HACKER Q&A
📣 mattrighetti

What DBMS would you recommend for read-intensive geospatial queries?


I want to develop a game that will let user pin objects to the world map with a timeout value after which that object will not be visible anymore (user can also set an infinite timeout that will leave the object visible on the map forever). Each user that is playing will see these objects coming and going, particularly they will see objects that are located on the visible map.

Right now the only query that I would like to serve FAST is (I don't care about super precise results): "Given a rectangle of the user's map visible area, return all the objects that are inside it"

OR something similar: "Given a user location, return all the objects that are within a certain radius specified by the user"

It's the first time I am dealing with geospatial data and geospatial indexes. I have seen that Elasticsearch is a good starting point for giant data and little queries. I have also taken a look at PostGIS which I liked a lot and seemed to be a good DBMS for the geospatial task above. What I am concerned about right now is scaling this service (which probably is not the priority right now but I want to be prepared in case this is going to work).

I've never tried to benchmark these kind of queries but this seems to be a very read-intensive task, I imagine that 500 queries per seconds is going to be very hard to keep up with, but this are just my unproven thoughts. Also keep in mind that I will probably need to remove rows that have their timeout value expired (maybe every 10-5 minutes?) so triggers will need to be fired over the giant database.

Again, I have no experience with this and this is probably a very bad implementation of the game, but I am here to ask you for advice on this.

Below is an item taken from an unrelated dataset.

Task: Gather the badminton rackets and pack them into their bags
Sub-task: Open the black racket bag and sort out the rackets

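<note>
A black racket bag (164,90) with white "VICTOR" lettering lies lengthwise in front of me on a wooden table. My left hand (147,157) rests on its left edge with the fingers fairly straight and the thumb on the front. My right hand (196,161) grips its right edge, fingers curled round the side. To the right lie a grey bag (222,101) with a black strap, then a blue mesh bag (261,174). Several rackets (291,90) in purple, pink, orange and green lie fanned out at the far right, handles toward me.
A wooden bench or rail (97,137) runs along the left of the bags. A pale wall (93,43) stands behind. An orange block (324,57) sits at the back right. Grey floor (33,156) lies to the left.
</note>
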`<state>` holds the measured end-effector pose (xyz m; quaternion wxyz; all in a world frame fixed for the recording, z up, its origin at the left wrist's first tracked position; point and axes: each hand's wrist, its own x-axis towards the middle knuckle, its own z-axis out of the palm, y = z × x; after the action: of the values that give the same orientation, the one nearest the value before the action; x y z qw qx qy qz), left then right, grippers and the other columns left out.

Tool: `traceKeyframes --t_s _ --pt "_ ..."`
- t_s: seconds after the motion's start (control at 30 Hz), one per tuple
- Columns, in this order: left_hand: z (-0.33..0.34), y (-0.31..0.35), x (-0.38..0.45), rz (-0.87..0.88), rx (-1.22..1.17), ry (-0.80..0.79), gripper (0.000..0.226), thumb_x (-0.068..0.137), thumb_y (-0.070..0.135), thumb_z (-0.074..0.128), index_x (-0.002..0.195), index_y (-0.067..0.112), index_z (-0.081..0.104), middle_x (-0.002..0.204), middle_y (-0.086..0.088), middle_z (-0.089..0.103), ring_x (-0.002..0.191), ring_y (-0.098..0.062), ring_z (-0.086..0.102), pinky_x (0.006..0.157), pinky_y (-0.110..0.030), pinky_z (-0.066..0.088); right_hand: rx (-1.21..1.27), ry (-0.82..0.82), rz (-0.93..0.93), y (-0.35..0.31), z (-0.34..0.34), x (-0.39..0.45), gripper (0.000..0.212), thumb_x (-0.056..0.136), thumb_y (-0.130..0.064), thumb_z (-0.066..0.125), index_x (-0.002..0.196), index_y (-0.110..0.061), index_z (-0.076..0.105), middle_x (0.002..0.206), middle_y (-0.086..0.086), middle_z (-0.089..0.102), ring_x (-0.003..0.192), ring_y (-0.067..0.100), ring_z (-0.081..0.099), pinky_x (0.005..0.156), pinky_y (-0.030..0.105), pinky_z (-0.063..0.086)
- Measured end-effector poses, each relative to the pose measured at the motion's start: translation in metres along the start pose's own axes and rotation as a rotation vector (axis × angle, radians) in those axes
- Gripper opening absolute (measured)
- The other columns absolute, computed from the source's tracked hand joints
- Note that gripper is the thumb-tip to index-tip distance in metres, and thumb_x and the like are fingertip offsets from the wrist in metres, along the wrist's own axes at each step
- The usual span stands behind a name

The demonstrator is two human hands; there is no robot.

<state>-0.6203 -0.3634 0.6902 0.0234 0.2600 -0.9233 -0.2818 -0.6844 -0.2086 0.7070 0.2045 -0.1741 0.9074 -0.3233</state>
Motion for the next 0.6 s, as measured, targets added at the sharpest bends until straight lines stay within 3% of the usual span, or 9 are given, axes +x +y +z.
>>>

What DBMS would you recommend for this task? What kind of optimizations would you apply to this problem?


  👤 toast0 Accepted Answer ✓
By all means, consider PostGIS. If it works, great. If not, consider it as the source of truth and then an export to Elastic/some other search engine for searching.

One strategy is to make the DB the source of truth, and only put geo info and an id and maybe expiration time into the search engine. Partitioning into several indexes will help with your expiration issue. Have one index for 'permanent' objects, then one index for objects that expire at X:00, another at X:01, X:02, etc. Query multiple indexes and join on the client, then query the database. After the expiration window, you can just drop the index (plus whatever on the source of truth). If you can partition similarly on the source of truth db, that helps there too.

Alternatively, you may want to consider just using in memory structures, plus something to persist permanent objects.

Break up the map into reasonable sized rectangles, that can have small lists in them. Take the user's viewable box and determine which of your storage rectangles match, then go through all the lists and refilter.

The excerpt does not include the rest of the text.